Llewyn’s mum explains that his blood is sick
Julieann Miller was 37 weeks pregnant when her 11-year old son, Llewyn, was diagnosed with leukaemia in May 2007.
After completing his first week of chemotherapy in Melbourne, the family had made the four-hour trip home to Sale when two days later Llewyn had a reaction to the drugs and had to return to Melbourne.
“I stayed and had my daughter, Summar,” said Julieann. “I only had one night in hospital in Sale, then drove to Melbourne with my newborn baby.”
Eight months prior, Llewyn, who has Down Syndrome, had started getting sick with a succession of ongoing chest and throat infections and viruses.
“He just couldn’t get on top of them,” said Julieann. “Then he got a fever that he just couldn’t shake and after a blood test we were told he had acute lymphoblastic leukaemia.”
That weekend, Julieann had plans to go to Melbourne to say good-bye to her aunty who had cancer, but instead she took Llewyn to emergency at the Royal Children’s in Melbourne. He was admitted that Saturday and began intense chemotherapy the following Monday. Now in remission, Llewyn has been on maintenance treatment since January. This program of oral chemotherapy daily and intravenous chemo once a month, finishes in September next year.
“Because Llewyn has Down Syndrome we have struggled,” said Julieann. “Finding someone to talk to who’s been through the same thing is really hard.”
Julieann said Llewyn was unable to communicate and used sign language and because of his disability she was not sure how much he took in.
“I still have to explain that he has to have medicine everyday because his blood is sick. He doesn’t feel pain, so we have to pick up on changes in his body language regarding the affects of the chemo,” she said.

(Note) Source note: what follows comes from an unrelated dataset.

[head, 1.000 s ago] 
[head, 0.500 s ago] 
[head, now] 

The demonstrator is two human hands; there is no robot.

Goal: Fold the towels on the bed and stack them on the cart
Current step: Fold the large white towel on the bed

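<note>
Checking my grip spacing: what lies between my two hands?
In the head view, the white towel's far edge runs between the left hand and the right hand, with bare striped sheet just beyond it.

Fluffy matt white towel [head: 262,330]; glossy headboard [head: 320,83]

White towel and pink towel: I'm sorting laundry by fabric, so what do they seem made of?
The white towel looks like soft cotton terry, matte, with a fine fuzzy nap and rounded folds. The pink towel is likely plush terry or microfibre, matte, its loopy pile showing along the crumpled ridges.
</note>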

“We’ve made many emergency trips by ambulance to Melbourne because the local hospital couldn’t treat him through his first 18 months of treatment.
“Apparently it’s very common for Down Syndrome children to get leukaemia which I didn’t know until Llewyn was diagnosed. But normally they are aged between three and five, rather than 11.”
Julieann said the treatment plan for children like Llewyn was different. “Their immune system is different and they are more sensitive to the drugs. We were initially on a study plan but Llewyn kept having reactions to the drugs so we had to go off the plan.”
Julieann said Llewyn’s speech had deteriorated since he began treatment, as had his sight and he has gone backwards with his toileting and mobility.
“We are working at building his confidence and getting him back to a normal life. We have had to go back and teach him life skills like how to cross the road.”
Earlier this year, Llewyn, 13, returned to the Sale Specialist School but Julieann said he was still struggling with the full days.
“He gets very tired and moody and is having trouble communicating with the other children. The school has noticed his level of academic skills has dropped. He was at a high reading level before his diagnosis, then dropped to a low reading level, and his overall comprehension has dropped.
“We’re all starting to get a grip on living normally again –doing what we like and family outings.”